Literature and film is replete with characters who adopt laughter and humor as a means to subvert or reorder the world in which they are diagnosed ‘ill.’ In Ken Kesey’s One Flew Over the Cuckoo’s Nest (1962), laughter represents resistance and an unwillingness to play a part in the madness of institutional confinement. Jack Nicholson’s portrayal of McMurphy presents a disturbing, maniacal laughter, reminiscent of Zarathustra’s “laughter of the heights,” a holy and redemptive overcoming of life’s inherent meaninglessness (99). Nicholson’s career was a veritable showcase of subversive characters facing adversity with humor and maniacal laughter. His portrayal of the Joker in Tim Burton’s Batman (1989) foreshadowed Heath Leger’s and Joaquim Phoenix’s gloomier treatment of the character, their laughter becoming a symptom of disturbing pathological illness, highlighting the darker psychological dimensions of humor and its power to dismantle social order.
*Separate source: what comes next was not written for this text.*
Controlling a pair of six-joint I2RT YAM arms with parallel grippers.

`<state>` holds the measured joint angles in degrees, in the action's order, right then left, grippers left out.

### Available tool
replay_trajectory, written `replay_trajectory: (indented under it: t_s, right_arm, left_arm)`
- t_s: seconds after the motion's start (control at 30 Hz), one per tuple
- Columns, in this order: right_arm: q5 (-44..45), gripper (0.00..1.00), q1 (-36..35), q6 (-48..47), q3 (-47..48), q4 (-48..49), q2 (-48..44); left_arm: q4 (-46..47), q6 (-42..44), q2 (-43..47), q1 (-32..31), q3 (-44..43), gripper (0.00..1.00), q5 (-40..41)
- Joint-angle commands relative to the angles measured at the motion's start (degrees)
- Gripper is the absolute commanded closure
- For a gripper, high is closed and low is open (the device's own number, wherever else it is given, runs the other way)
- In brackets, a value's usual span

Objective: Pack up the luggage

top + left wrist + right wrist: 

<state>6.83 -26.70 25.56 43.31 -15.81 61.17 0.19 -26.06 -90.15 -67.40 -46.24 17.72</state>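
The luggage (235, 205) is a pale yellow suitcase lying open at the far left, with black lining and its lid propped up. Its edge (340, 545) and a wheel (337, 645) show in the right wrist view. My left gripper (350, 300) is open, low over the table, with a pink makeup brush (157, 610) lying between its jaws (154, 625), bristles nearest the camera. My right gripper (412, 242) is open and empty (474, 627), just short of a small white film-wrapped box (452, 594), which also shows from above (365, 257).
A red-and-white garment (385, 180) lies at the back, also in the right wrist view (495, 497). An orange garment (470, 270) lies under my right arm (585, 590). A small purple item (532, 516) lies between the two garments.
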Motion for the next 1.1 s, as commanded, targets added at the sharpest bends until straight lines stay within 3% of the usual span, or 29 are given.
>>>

Laughter and humor operate in a liminal space, what Mikhail Bakhtin calls the “carnivalesque;” a space of play that is both free and entangled in the norms and expectations of how one might respond to illness. Philosopher and enactive cognitivist, Alva Noë, employs the term “entanglement” to refer to the ways in which human experience entails a complex relation between habitually organised activity and an artistic or philosophical reflective reordering of that activity (24). Laughter and humour takes its place between aesthetic intuition and philosophical reflectivity and disrupts, disorders, and resists the disempowering effects of illness.
The physiological and psychological benefits of laughter and humor are interwoven with one’s vulnerability, existential being, sense of agency and empowerment, as well as one’s spiritual and social connectedness. By employing a candid humor, my mother disrupted social norms and ensured there would be no pity party. Aware of the effect humor had on those around her, my mother’s final moments were a celebration of her own resilience, which made her smile. A fitting exit, as Batman proclaims, “if you gotta go, go with a smile.”